Struck by the high carbon cost of sending food to dense urban areas and communities in extreme climates, Andrew Bodlovich and Hogan Gleeson devised a highly efficient, waste-free aquaponic growing system in which vegetable crops and freshwater fish benefit from a symbiotic relationship. Each ecoCity Farm the size of one city block can sustainably feed up to 300 people with no waste, little water and minimal effort.

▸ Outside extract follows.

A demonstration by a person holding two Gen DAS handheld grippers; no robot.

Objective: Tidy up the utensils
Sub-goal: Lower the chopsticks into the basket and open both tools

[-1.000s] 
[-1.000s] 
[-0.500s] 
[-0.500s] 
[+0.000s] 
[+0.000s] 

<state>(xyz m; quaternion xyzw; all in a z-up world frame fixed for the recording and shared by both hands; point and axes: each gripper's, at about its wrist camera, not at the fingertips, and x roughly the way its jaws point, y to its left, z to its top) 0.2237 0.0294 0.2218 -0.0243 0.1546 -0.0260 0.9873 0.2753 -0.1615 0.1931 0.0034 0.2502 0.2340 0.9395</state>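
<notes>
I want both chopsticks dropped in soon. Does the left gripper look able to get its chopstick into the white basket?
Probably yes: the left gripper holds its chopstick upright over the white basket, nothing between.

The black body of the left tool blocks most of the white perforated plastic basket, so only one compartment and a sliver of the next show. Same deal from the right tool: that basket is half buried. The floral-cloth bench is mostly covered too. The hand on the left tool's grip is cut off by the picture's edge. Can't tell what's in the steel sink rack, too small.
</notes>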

Barramundi, perch or other freshwater fish and crustaceans are raised in large tanks to harvest size. The wastewater generated from the population is filtered through a patented β€œbio-converter” which mineralizes any compound that could be dangerous to plant or fish health (e.g. bacterias, feces). The bio-converter works with vermiculture – colonies of waste-eating worms that turn undesirable compounds into plant-ready nutrients. After getting the worm treatment, the used water nourishes the vegetables. The veggies use up the minerals and nutrients from the fish water, effectively filtering it to its original, clean state. This newly plant-filtered water is sent back to the fish tanks.

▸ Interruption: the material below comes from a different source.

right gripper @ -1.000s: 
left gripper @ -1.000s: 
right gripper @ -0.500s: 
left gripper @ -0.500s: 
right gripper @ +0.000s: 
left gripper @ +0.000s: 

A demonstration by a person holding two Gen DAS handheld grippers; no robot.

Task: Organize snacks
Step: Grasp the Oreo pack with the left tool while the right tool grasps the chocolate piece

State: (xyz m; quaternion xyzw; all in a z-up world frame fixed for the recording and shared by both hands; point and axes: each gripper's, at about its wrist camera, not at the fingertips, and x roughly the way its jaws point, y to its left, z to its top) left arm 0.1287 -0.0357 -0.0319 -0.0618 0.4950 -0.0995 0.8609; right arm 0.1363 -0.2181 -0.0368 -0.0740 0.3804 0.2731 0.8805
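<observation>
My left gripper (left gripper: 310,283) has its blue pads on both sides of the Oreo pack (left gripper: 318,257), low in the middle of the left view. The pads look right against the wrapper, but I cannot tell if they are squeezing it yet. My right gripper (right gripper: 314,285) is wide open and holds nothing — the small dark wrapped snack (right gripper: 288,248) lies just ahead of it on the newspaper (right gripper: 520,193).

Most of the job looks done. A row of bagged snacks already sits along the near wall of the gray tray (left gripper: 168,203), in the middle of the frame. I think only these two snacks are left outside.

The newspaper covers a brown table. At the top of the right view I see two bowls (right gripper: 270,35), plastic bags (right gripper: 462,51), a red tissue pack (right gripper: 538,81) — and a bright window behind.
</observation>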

This system of recycling allows for a zero-waste production plan. The system also conserves water at unprecedented levels – it uses only 5% of the amount of water used on a traditional farm of the same output. The co-founders attest that the only water lost is that which is drunk up by the plants themselves. This makes the system β€œdrought proof.” And not a minute too soon for Australia, it seems.

The ecoCity Farm is also a highly scalable project because it is so easily and cheaply replicated anywhere in the world. The unique technology requires an IT team, but this seems to be the only major non-local operation cost. Anyone can purchase a modular ecoCity Farm kit to fit the available space. Because the crops are built in a shelf structure, even the smallest farms can produce a high yield. The farm can be assembled from the shipment and readily available local components.

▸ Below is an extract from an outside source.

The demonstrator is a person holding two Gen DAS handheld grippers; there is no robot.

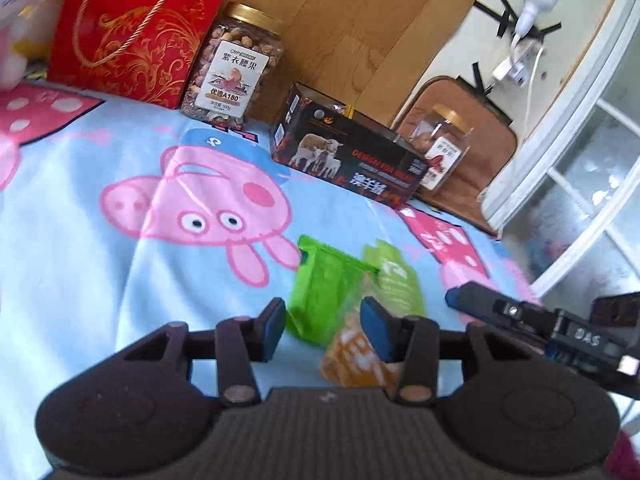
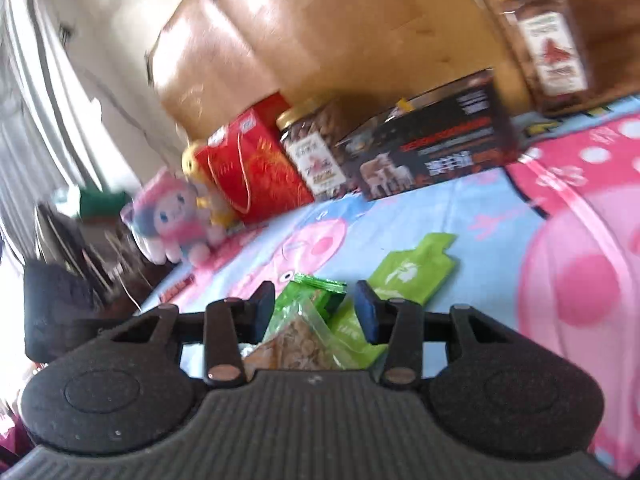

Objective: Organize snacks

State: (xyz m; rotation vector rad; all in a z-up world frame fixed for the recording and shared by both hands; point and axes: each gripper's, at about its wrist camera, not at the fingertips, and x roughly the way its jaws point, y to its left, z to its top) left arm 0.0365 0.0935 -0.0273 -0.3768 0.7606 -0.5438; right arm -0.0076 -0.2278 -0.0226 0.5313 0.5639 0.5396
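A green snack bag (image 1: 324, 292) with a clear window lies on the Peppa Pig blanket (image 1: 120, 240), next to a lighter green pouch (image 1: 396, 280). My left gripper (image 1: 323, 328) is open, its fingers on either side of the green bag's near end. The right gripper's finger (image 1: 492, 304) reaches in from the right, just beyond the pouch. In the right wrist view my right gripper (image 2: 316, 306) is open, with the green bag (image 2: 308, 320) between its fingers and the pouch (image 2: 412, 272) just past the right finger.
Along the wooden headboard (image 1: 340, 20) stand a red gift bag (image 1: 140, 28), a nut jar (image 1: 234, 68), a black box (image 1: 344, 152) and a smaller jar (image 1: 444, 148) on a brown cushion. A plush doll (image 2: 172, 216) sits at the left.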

The system works anywhere in the world because it uses no chemical or synthetic compounds and produces no waste. An eco-lodge on the edge of a protected forest or a scuba resort on a small island could both use this system to lessen their impact, for example.

So far, the only downside seems to be the use of energy, which is the same as a conventional aquaculture system. However, the prototype ecoCity Farm in Nimbin, Australia uses a solar panel to heat the fish tanks and gets its energy for automatic pumps and rotation devices from the alternative energy grid.

Another possible objection could be the ethical implications of raising fish in tanks. My feeling is that a fish in non-toxic tank water is fairing better than a fish in toxic river water, but food ethics is a personal line that every eater must draw for him/herself.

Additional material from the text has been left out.